(Stored data)
◇ ◇ ◇ ◇
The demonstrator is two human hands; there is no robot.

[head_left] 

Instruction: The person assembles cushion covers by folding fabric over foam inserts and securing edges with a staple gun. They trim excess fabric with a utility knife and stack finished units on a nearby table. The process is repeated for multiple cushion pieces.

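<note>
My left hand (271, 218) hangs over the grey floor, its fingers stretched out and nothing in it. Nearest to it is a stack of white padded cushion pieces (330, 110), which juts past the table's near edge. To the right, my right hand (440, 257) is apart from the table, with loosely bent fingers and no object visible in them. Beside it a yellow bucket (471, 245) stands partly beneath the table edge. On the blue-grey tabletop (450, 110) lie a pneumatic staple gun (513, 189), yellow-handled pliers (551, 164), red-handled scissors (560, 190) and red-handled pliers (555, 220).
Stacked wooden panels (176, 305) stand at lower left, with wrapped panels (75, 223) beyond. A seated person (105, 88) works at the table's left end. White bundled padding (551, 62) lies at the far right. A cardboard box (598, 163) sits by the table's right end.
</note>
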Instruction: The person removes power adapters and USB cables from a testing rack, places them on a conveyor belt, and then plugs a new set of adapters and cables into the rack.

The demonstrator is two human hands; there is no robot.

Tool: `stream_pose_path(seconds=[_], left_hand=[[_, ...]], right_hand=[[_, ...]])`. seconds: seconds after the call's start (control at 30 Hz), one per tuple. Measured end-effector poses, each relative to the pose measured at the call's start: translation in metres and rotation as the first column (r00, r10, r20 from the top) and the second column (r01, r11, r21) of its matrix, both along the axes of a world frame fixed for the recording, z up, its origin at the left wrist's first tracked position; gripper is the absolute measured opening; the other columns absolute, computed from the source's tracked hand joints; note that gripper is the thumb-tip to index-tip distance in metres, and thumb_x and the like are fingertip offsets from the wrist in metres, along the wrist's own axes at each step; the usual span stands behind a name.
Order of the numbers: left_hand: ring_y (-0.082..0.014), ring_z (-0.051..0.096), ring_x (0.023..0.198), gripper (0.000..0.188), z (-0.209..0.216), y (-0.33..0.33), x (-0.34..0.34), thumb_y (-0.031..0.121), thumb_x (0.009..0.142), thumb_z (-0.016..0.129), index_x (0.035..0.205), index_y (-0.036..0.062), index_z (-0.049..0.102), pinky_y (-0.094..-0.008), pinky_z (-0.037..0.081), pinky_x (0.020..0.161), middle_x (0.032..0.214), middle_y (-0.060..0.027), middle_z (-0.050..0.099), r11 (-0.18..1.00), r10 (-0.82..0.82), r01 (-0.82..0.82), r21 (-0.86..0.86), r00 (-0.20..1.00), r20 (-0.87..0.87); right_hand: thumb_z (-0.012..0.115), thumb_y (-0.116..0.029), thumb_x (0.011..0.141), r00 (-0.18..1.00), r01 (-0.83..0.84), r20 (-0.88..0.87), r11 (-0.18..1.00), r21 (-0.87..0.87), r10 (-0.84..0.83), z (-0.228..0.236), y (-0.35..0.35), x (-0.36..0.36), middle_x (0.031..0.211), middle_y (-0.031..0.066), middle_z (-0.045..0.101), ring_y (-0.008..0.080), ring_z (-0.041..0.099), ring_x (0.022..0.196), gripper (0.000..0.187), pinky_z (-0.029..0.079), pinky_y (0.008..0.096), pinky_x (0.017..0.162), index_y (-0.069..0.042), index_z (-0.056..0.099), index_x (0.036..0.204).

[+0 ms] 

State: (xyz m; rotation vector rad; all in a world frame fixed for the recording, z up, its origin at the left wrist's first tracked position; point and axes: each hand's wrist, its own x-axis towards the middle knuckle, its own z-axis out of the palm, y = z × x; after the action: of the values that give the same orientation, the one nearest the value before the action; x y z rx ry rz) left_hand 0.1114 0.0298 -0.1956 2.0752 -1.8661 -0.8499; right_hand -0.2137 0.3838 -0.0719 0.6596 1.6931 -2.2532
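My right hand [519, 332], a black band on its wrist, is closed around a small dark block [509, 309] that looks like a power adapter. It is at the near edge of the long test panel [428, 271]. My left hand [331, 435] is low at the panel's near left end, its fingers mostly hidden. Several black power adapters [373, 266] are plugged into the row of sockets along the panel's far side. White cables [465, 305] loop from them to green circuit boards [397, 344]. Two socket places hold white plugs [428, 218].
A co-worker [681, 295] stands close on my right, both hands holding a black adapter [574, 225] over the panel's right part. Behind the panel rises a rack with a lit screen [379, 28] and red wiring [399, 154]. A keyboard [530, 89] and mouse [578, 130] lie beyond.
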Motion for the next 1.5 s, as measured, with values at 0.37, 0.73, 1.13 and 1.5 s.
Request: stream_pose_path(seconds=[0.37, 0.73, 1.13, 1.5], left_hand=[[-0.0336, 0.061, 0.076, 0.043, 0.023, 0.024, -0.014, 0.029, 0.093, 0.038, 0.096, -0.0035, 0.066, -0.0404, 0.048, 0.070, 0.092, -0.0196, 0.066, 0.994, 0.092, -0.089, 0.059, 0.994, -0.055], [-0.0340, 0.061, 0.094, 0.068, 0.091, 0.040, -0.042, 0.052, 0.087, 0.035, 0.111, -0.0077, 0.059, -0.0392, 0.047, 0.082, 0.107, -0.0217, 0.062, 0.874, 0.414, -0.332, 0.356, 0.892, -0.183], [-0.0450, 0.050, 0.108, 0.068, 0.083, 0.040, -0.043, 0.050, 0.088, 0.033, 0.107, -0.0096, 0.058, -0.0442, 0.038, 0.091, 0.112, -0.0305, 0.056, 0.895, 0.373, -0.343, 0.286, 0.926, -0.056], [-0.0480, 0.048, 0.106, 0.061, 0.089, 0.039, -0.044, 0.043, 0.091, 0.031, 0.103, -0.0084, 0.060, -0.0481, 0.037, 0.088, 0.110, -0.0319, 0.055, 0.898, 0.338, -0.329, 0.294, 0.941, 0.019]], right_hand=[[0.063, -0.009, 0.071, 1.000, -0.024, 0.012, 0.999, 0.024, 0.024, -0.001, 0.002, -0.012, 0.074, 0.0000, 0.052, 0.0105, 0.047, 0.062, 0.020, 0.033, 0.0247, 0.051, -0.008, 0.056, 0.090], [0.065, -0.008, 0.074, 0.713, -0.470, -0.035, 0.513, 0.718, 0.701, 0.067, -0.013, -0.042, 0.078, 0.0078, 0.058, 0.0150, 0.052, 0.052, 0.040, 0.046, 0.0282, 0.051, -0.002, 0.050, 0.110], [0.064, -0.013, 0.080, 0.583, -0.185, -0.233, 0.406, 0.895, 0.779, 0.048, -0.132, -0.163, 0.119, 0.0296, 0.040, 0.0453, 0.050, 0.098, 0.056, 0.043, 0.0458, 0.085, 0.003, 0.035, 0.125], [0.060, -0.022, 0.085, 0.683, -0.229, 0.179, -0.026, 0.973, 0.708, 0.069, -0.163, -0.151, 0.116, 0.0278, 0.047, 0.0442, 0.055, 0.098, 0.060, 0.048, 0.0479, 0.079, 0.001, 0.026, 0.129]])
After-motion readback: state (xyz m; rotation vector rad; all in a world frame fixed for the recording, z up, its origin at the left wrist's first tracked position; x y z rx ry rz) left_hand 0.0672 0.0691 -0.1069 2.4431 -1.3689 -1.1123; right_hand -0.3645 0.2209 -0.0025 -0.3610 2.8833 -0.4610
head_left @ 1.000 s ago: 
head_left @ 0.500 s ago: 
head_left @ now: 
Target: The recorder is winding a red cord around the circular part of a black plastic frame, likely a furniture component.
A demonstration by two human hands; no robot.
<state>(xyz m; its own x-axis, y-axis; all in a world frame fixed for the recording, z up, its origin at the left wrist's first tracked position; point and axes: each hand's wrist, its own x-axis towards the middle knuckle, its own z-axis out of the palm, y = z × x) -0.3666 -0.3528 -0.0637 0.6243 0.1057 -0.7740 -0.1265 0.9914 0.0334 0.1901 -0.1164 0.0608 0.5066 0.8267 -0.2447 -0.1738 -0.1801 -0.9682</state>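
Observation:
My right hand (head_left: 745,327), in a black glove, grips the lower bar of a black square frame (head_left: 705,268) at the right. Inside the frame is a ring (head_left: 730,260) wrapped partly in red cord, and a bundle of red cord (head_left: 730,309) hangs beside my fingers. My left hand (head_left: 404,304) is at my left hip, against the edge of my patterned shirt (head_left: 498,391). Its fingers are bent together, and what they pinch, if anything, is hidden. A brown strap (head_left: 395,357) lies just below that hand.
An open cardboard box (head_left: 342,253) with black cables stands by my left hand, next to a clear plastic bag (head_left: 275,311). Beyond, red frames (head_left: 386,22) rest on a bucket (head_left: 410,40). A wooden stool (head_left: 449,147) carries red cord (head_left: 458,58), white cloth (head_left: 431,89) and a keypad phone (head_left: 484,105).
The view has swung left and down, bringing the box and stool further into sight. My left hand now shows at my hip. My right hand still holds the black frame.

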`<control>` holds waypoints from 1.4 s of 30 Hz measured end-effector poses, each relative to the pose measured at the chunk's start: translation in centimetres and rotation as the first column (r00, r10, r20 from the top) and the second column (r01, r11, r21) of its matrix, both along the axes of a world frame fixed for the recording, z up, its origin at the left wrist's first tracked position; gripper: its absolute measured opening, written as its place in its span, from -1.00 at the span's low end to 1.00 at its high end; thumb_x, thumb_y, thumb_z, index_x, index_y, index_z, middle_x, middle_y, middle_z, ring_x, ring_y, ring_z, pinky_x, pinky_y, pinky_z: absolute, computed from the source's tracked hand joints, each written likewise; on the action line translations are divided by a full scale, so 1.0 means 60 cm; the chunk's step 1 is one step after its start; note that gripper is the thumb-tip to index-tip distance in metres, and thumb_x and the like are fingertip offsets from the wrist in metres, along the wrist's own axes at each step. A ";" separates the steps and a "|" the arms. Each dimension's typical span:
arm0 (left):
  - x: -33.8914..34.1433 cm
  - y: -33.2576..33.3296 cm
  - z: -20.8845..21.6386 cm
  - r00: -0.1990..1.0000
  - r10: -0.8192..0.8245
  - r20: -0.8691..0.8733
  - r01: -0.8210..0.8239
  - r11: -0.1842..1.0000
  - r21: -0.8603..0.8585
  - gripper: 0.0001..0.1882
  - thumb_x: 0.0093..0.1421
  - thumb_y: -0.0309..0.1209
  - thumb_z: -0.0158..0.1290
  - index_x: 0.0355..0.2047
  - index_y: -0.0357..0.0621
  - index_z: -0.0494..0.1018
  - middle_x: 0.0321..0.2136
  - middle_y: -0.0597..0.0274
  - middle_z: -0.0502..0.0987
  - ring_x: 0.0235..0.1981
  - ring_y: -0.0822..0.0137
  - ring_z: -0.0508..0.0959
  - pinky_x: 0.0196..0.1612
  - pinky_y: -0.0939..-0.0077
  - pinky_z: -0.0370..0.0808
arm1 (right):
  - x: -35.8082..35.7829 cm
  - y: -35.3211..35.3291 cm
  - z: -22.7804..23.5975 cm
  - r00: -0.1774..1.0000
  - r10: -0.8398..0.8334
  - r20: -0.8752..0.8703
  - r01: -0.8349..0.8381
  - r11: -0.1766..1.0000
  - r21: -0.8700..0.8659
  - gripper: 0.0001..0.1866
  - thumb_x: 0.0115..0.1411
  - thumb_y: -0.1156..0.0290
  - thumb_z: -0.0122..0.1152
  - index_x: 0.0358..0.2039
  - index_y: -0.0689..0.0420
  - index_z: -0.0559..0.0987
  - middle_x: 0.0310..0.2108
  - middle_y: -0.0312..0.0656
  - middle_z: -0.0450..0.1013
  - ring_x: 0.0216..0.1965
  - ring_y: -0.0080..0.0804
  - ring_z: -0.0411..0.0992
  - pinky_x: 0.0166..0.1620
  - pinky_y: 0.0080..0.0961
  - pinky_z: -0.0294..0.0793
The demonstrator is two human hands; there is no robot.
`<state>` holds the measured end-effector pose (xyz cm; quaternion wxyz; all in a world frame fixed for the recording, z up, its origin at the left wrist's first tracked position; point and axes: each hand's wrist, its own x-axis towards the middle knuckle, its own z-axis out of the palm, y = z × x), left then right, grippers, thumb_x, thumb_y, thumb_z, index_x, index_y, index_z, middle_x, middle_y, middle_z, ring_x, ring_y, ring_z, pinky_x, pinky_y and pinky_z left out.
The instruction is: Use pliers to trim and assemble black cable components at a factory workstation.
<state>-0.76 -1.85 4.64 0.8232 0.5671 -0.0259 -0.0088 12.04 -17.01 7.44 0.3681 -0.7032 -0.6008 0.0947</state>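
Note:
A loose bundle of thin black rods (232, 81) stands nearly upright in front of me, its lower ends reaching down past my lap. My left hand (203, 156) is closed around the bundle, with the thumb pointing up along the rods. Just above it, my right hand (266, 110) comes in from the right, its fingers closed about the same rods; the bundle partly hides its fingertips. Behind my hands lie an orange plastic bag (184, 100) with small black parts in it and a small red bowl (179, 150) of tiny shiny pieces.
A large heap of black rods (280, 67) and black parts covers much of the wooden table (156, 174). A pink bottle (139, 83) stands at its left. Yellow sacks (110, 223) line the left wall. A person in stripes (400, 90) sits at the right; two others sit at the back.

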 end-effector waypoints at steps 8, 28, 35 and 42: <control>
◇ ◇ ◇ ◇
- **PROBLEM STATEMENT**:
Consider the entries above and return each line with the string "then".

- **EXERCISE RESPONSE**:
Instruction: The person removes power adapters and USB cables from a testing rack, places them on a conveyor belt, and then plugs a new set of adapters and cables into the rack.
`<state>` holds the measured end-effector pose (xyz cm; quaternion wxyz; all in a world frame fixed for the recording, z up, its origin at the left wrist's first tracked position; point and axes: each hand's wrist, its own x-axis towards the middle knuckle, its own z-axis out of the palm, y = z × x), left then right, grippers, thumb_x, thumb_y, thumb_z, index_x, index_y, index_z, middle_x, middle_y, middle_z, ring_x, ring_y, ring_z, pinky_x, pinky_y and pinky_z left out.

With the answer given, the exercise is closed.